Pedimos a autorização para a visita e iniciamos a ronda cultural, orientados por um militar especialmente destacado para o efeito. Poucos passos tínhamos dado, quando nos cruzamos com um oficial de patente superior, que ostentava o tão familiar símbolo de “Comando”. Houve de imediato uma voz interior que me interrogou: “Estás à espera de quê para te apresentares?”. Como sabem, os nossos códigos de amizade transcendem e não se confundem com relações fúteis e efémeras. São consolidados por ideais que se regem pela mesma causa, pelas mesmas vivências, que nos abrem caminhos em qualquer local do planeta. Senti o apelo do “Crachá” e, quase instintivamente, aproximei-me do oficial. Ele parou, olhou-me com alguma curiosidade e, parecendo ter adivinhado as minhas intenções, deixou que me apresentasse. Não demorou muito até encetarmos um diálogo espontâneo, aberto, como se fossemos amigos de sempre.
A história ficaria, porventura, por aqui, se não houvesse a tal força, os tais códigos de amizade que nos unem. A convite do camarada (garanto-vos que não foi apenas um mero gesto de cortesia, conforme vereis a seguir), acabei, juntamente com a minha esposa, a saborear uns aperitivos no bar, em são convívio com outros militares, alguns deles também Comandos. Conversa puxa conversa, onde estiveste, a minha Companhia foi a tal e tal, por onde tens andado agora, o que fazes, projectos para a vossa estadia nos Açores, por aí fora… enfim, conversas de ocasião, que vão dar, inevitavelmente, àquilo que todos imaginam… O passado militar de um Comando é como um jogo de caixinhas chinesas, que saem sucessivamente umas de dentro das outras! Dos aperitivos passou-se ao almoço, com um brinde especial ao meu aniversário; do almoço ao café e, – pasme-se –: antes da retirada do pessoal para os respectivos locais de trabalho, alguns telefonemas, feitos em tempo recorde, o tempo que leva a tomar um digestivo, resolveram-nos, como por magia, o problema do alojamento nas restantes ilhas (São Miguel, Pico e Faial).

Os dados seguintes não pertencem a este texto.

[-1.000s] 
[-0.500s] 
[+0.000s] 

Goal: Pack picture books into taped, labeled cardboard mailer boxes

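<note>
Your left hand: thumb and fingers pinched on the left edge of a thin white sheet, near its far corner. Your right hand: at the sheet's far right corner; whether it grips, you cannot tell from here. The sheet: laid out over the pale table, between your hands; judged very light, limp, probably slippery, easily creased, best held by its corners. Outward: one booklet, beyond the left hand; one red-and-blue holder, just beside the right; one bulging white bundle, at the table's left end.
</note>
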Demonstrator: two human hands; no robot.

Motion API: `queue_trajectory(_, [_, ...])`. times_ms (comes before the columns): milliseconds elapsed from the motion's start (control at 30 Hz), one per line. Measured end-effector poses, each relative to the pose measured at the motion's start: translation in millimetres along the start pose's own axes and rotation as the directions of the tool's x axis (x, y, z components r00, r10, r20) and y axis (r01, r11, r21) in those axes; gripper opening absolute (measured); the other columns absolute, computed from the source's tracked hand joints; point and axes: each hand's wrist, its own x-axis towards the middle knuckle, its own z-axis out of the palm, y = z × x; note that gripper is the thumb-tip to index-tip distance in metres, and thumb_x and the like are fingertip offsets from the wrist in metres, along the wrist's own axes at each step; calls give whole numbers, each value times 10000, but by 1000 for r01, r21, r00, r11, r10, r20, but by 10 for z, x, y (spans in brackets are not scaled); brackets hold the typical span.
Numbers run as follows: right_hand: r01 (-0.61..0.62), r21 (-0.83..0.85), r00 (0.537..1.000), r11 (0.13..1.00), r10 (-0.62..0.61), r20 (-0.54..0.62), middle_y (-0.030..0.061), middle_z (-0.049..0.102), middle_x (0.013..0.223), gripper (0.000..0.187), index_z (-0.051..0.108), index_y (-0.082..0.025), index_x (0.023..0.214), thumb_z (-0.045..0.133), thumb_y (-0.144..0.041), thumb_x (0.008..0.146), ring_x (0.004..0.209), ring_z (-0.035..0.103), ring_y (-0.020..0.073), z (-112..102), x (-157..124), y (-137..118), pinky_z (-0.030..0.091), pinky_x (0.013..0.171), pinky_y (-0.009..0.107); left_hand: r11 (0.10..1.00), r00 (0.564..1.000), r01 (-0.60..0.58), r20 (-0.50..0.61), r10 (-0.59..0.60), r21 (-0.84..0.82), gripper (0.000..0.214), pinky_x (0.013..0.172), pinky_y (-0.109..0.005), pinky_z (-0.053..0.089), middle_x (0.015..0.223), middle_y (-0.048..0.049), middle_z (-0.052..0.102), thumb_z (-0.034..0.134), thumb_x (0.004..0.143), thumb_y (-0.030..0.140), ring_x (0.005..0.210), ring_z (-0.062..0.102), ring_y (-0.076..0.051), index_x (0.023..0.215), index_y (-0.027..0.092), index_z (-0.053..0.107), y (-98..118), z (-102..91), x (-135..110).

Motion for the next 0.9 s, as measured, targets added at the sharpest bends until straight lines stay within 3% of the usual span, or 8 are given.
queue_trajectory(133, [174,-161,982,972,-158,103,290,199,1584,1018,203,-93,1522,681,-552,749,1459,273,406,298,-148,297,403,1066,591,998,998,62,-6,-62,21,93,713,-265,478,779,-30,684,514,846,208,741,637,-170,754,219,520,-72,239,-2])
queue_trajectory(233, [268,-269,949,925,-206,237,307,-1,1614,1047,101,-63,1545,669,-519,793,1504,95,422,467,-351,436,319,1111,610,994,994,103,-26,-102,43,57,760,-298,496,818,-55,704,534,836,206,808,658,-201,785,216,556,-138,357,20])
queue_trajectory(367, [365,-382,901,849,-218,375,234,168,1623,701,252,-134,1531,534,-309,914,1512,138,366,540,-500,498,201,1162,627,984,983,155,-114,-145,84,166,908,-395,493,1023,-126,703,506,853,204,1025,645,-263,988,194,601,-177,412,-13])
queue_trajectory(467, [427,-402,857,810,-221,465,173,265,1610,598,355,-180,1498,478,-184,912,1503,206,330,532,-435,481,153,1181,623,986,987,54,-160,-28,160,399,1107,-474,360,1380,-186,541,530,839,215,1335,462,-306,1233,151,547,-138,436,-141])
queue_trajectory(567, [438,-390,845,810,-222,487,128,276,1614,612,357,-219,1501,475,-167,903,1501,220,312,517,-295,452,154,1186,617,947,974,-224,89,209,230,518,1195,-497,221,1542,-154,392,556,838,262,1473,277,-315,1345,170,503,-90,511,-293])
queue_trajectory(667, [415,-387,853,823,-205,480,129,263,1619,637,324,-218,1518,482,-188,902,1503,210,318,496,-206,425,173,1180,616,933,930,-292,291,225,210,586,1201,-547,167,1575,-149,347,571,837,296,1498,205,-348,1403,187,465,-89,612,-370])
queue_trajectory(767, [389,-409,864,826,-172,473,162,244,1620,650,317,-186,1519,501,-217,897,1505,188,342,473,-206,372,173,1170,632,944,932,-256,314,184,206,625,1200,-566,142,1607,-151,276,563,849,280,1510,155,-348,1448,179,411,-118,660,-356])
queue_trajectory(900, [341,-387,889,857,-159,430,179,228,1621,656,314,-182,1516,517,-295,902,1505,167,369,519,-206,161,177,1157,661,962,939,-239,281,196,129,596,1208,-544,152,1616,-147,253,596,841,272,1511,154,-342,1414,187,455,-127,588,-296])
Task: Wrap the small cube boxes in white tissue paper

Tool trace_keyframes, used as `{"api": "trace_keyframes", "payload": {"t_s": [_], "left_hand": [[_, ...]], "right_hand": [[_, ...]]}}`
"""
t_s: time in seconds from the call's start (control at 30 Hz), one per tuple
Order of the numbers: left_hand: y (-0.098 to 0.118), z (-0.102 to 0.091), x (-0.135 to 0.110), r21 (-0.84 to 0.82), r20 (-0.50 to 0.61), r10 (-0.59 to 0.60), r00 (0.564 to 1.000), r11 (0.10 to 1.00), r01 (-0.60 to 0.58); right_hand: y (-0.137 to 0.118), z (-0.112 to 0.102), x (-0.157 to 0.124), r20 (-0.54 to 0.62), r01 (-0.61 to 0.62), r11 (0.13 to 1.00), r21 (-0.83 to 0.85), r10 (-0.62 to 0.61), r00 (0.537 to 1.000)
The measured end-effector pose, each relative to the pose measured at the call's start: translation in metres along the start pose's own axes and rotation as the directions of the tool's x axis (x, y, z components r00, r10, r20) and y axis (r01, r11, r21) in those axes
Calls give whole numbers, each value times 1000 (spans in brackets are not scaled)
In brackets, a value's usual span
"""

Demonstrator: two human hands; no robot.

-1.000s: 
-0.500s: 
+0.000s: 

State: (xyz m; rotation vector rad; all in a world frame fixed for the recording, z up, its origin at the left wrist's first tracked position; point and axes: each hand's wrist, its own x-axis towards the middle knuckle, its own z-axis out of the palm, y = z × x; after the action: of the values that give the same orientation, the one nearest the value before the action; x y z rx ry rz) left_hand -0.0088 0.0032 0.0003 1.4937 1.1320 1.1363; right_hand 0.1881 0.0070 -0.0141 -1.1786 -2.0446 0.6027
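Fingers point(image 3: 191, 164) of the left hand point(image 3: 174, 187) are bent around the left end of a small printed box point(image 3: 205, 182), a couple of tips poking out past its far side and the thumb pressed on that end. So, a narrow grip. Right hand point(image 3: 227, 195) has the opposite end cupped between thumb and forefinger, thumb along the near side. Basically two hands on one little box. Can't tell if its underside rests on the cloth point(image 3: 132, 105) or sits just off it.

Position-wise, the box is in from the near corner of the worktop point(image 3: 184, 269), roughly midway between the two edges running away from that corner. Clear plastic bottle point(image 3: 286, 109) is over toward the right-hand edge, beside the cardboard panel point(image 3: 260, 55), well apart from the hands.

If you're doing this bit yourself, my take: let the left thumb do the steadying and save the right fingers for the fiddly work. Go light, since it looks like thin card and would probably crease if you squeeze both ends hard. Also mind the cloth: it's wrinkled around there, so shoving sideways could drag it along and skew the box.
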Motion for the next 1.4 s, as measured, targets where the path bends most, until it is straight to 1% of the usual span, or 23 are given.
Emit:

Sei que estas atitudes de boa camaradagem entre militares, sobretudo entre Comandos, são espontâneas e dispensam encómios, contudo, queria deixar aqui mais um grande abraço de reconhecimento ao camarada que nos ajudou. Graças à sua disponibilidade desinteressada, aliada, naturalmente, à sua posição hierárquica e às boas relações com os seus pares, a tenda não chegou a sair da mala. Tivemos tratamento VIP em todas as ilhas visitadas, cumprindo-se assim com êxito total a “Operação Açores”. Por outro lado, como devem calcular, foi-me proporcionado um almoço de aniversário inesperado e invulgar, que jamais esquecerei…!
Alexandre Marta
Nota : mais um artigo do nosso amigo e camarada alf. Monteiro (desculpa para mim serás sempre alf. Monteiro apezar da tua patente ser muito superior )extraido do boletim da associação de comandos de Almada.
Obrigado camarada pela tua preciosa colaboração, em não deixares adormecer este NOSSO blog, pertencente a todos quantos pertenceram á gloriosa 33ª companhia de Comandos.